Requirement: The lines needed are those from the start of the records through the line holding "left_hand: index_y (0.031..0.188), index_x", each copied exactly.

Stored records:
--------------------

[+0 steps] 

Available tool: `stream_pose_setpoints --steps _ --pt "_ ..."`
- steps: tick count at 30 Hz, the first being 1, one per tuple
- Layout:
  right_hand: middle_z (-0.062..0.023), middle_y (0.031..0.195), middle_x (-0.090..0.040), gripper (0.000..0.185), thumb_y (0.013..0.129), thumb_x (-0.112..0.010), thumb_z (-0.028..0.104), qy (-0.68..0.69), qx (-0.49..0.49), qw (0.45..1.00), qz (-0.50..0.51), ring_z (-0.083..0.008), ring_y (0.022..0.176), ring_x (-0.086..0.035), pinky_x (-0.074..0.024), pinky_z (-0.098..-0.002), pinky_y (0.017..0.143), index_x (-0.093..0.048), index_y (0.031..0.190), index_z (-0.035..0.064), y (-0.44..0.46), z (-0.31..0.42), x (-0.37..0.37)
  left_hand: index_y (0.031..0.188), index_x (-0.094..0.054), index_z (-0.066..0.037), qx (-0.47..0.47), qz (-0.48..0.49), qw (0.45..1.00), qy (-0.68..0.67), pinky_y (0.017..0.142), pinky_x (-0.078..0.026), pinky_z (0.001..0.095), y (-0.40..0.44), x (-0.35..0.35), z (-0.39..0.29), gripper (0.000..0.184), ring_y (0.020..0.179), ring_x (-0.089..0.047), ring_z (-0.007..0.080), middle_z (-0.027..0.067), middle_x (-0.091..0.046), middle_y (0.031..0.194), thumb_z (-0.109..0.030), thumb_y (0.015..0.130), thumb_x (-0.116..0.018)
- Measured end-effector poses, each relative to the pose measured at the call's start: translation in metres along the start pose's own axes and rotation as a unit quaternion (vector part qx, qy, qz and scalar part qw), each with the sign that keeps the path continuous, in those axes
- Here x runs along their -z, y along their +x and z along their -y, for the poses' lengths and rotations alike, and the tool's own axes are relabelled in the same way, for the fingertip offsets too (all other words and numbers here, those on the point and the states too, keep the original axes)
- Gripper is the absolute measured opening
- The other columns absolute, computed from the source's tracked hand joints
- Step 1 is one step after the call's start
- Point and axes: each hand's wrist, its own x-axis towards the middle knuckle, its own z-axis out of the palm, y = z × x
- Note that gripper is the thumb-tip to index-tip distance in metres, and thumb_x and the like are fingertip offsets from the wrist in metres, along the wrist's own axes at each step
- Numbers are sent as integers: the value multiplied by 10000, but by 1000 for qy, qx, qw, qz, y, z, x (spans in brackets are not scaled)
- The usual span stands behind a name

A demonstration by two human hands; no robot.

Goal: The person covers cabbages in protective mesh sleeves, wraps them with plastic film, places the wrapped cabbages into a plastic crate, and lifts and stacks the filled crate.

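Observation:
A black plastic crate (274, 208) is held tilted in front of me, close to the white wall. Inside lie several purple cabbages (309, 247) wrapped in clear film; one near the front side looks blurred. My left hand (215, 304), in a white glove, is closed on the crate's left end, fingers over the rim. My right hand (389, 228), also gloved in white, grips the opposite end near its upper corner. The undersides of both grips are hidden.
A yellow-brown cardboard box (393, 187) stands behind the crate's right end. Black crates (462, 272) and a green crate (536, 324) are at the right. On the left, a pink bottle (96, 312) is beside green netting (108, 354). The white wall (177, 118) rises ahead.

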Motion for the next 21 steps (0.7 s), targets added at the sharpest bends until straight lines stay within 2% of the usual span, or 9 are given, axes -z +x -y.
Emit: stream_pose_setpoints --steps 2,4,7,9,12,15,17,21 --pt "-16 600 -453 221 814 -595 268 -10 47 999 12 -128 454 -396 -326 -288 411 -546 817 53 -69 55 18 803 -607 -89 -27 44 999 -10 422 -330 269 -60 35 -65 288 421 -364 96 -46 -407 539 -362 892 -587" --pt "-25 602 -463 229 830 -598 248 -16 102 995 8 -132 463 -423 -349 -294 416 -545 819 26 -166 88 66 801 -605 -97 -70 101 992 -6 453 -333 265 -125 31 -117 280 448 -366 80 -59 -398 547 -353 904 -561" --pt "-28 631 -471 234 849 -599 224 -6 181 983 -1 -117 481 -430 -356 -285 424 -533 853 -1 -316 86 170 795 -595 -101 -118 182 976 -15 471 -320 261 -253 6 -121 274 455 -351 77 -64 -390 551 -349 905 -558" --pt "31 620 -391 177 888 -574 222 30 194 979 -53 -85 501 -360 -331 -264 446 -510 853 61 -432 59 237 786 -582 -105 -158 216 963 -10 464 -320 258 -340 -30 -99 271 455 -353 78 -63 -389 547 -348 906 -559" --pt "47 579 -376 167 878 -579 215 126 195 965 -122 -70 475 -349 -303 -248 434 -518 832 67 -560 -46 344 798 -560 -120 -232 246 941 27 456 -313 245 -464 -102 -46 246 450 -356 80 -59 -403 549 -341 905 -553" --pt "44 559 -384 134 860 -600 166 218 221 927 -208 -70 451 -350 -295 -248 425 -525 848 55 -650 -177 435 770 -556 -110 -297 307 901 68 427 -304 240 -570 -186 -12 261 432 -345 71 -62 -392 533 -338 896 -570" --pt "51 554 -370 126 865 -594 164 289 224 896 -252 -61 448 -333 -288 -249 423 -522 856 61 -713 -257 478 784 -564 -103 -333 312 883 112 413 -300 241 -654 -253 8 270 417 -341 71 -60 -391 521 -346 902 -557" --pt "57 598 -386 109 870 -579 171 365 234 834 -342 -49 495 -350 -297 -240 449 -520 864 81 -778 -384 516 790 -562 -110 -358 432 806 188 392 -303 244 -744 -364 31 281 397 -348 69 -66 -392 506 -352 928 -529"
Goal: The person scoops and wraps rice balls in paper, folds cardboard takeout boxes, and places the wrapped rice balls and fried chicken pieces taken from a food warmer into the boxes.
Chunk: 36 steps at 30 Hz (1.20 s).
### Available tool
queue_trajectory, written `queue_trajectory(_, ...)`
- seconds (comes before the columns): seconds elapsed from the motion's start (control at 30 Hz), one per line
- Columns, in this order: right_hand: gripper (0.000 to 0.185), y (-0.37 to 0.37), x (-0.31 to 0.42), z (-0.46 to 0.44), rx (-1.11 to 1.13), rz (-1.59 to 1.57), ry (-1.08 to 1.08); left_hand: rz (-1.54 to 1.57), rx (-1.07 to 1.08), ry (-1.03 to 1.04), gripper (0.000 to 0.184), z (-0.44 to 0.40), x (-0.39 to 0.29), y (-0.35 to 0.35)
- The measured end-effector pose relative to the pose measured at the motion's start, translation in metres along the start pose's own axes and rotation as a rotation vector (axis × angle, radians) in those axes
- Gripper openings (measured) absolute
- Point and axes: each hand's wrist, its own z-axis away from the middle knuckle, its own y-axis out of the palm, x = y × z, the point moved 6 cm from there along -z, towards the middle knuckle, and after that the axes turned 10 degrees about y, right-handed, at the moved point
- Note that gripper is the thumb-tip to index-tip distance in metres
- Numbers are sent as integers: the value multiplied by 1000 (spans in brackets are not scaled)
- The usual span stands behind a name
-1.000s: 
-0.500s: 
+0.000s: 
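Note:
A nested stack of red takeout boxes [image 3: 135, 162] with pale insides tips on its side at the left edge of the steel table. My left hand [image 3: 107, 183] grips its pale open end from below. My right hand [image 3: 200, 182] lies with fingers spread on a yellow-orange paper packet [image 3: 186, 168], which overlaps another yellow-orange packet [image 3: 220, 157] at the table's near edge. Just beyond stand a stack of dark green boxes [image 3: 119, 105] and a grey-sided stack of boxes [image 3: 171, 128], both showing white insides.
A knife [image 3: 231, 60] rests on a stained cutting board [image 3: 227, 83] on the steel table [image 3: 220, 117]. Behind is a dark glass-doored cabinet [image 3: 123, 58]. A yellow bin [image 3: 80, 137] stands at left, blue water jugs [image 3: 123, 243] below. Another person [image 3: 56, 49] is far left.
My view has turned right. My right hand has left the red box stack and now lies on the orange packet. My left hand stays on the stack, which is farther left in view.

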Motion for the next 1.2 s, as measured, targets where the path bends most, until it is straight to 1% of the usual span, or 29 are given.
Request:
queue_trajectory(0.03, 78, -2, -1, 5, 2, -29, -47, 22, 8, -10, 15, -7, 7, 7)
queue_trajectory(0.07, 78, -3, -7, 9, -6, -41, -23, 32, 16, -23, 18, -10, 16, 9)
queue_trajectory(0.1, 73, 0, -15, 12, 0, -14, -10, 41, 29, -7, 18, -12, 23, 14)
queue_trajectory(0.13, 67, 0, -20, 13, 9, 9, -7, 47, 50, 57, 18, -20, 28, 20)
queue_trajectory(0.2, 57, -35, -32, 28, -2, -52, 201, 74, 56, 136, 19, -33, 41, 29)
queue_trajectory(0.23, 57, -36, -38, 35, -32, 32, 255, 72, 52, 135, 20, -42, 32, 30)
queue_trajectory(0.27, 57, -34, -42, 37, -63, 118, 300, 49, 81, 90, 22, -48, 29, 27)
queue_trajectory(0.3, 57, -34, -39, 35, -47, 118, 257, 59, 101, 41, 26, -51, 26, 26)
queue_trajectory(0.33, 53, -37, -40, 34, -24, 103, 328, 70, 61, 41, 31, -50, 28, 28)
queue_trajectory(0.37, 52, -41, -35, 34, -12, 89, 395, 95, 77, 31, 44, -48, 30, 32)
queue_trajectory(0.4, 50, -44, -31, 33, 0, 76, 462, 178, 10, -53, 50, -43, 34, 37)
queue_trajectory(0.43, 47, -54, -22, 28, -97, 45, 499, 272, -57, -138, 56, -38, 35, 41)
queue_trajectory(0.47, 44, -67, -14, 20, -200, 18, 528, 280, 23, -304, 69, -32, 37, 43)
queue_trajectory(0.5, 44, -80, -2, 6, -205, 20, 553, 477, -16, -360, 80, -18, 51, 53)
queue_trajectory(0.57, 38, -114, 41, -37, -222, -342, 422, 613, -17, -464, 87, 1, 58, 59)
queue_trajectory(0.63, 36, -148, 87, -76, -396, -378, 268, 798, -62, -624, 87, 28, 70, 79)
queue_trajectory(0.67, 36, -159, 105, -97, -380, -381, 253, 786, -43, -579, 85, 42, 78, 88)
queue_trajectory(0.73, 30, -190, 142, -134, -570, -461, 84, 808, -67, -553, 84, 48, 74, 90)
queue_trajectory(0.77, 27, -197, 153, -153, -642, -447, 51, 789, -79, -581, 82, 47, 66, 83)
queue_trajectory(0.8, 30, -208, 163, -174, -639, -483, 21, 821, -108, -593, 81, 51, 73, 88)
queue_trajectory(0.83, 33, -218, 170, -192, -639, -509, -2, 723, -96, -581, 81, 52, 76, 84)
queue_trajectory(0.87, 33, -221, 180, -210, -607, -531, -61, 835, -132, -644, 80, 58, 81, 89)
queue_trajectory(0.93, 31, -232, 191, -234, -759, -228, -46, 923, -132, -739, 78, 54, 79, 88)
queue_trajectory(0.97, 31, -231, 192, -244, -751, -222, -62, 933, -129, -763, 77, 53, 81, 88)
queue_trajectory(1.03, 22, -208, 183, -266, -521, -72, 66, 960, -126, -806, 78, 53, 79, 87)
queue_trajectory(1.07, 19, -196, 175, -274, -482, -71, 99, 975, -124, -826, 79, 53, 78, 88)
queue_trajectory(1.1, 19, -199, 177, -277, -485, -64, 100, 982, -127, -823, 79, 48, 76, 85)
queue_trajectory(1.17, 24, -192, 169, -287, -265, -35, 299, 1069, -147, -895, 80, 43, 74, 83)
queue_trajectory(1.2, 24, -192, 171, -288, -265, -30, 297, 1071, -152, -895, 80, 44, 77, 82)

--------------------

Finished task:
[+0 steps] 

Available tool: `stream_pose_setpoints --steps _ --pt "_ ..."`
- steps: tick count at 30 Hz, the first being 1, one per tuple
- Layout:
  right_hand: middle_z (-0.062..0.023), middle_y (0.031..0.195), middle_x (-0.090..0.040), gripper (0.000..0.185), thumb_y (0.013..0.129), thumb_x (-0.112..0.010), thumb_z (-0.028..0.104), qy (-0.68..0.69), qx (-0.49..0.49), qw (0.45..1.00), qz (-0.50..0.51), ring_z (-0.083..0.008), ring_y (0.022..0.176), ring_x (-0.086..0.035), pinky_x (-0.074..0.024), pinky_z (-0.098..-0.002), pinky_y (0.017..0.143), index_x (-0.093..0.048), index_y (0.031..0.190), index_z (-0.035..0.064), y (-0.44..0.46), z (-0.31..0.42), x (-0.37..0.37)
  left_hand: index_y (0.031..0.188), index_x (-0.094..0.054), index_z (-0.066..0.037), qx (-0.47..0.47), qz (-0.48..0.49), qw (0.45..1.00), qy (-0.68..0.67), pinky_y (0.017..0.142), pinky_x (-0.078..0.026), pinky_z (0.001..0.095), y (-0.40..0.44), x (-0.35..0.35), z (-0.39..0.29), gripper (0.000..0.184), ring_y (0.020..0.179), ring_x (-0.089..0.047), ring_z (-0.007..0.080), middle_z (-0.027..0.067), middle_x (-0.091..0.046), middle_y (0.031..0.194), thumb_z (-0.109..0.030), thumb_y (0.015..0.130), thumb_x (-0.116..0.018)

This answer is now complete.